April 30, 2012

 

Yara's European sales pick-up in latest months after a slow start
 

 

After a slower start to the season, Yara's European deliveries had picked up in the latest months and reported first quarter core results just shy of expectations.

 

"As expected, northern hemisphere fertiliser demand is strengthening following a slow first half of the buying season," the Norwegian firm's chief executive, Joergen Haslestad, said.

 

Shares in Yara rose 2.7% at 0946 GMT on Friday (Apr 27), outperforming a 0.7% drop in the Oslo benchmark index.

 

Haslestad told Reuters Yara could hand out cash to its shareholders if investment opportunities dry up. By the end-March, it had NOK8.8 billion (US$1.53 billion) in cash.

 

"Looking ahead a few quarters and we haven't been able to find targets we feel good about pursuing, we have to discuss how to share this money with our owners," he said.

 

The company's first quarter adjusted earnings before interest, tax, depreciation and amortisation (EBITDA) fell to NOK3.94 billion (US$687.1 million) from NOK4.26 billion (US$743 million) a year earlier and behind analysts' mean forecast for NOK4.03 billion (US$703 million).

 

Revenue rose 8% to NOK21.3 billion (US$3.7 billion), above analysts' expectations for NOK20.6 billion (US$3.6 billion).

 

Yara said fertiliser deliveries in Western Europe in January-March, the months when farmers in the northern hemisphere normally stock up on nutrients ahead of the spring application - fell 5% from a year earlier.

 

"Substantial winter crop damage and a late spring with continued dry conditions have negatively affected European demand for fertiliser in the first quarter," it said.

 

It said full-season deliveries were likely to fall short of the previous season, as cold and dry spring planting conditions are likely to impact overall consumption.

 

"However, Yara saw record European deliveries in March and satisfactory deliveries so far in April," it added.

 

"January and February was slow, very slow, but March was fantastic," Haslestad told a news conference.

 

In the US, nitrogen deliveries were down an estimated 10% in the quarter, it added.
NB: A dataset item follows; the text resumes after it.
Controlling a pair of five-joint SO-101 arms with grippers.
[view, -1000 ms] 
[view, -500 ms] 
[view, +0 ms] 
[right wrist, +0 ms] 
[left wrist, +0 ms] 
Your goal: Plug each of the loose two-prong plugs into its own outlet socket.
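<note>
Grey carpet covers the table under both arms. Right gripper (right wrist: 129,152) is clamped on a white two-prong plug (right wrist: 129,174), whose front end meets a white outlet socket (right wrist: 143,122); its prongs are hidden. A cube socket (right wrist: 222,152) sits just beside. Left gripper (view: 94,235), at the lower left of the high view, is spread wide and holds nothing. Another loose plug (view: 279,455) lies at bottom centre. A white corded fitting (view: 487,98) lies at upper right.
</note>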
The euro zone crisis and falling food prices depressed demand from farmers in the second half of last year and fertiliser prices plummeted as a result, but have since bounced back, supporting Yara's margins.

 

"The main driving factor has been strong northern hemisphere demand for spring application, as purchasing activity was low earlier in the season," Yara said.

 

The threat of urea exports from China, the world's dominating fertiliser producing nation, flooding the market has weakened as a new export tax effective from July 1 will maintain the swing export price above US$450 per tonne, compared to the US$360 Yara had assumed in the "Chinese swing" earnings scenario it presented at its capital markets day in December. The potential of China to sell off surplus to the global market is a key risk to global fertiliser prices.

 

"As it is today, the Chinese will not be able to export," Haslestad told Reuters. "The internal prices in China have to come down to a considerably lower level for them to be competitive, even with a very low tax."

 

If internal prices in China did come down, that would again create incentives for Chinese players to dump its products on the global market and put pressure on prices, he said. Fertiliser prices are also closely linked to food prices as farmers, otherwise exposed to risks mostly related to weather conditions, tend to be more willing to apply nutrients when they can count on healthy margins from the investment.

 

Food prices have risen so far this year, and the United Nations' Food and Agriculture Organisation (FAO) index, which measures monthly price changes for a basket of cereals, oilseeds, dairy, meat and sugar, averaged 215.9 points in March, up 2.3% from December. Although below the February 2011 peak of 237.9, the index is still higher than during a food price crisis in 2007-08 that raised global alarm.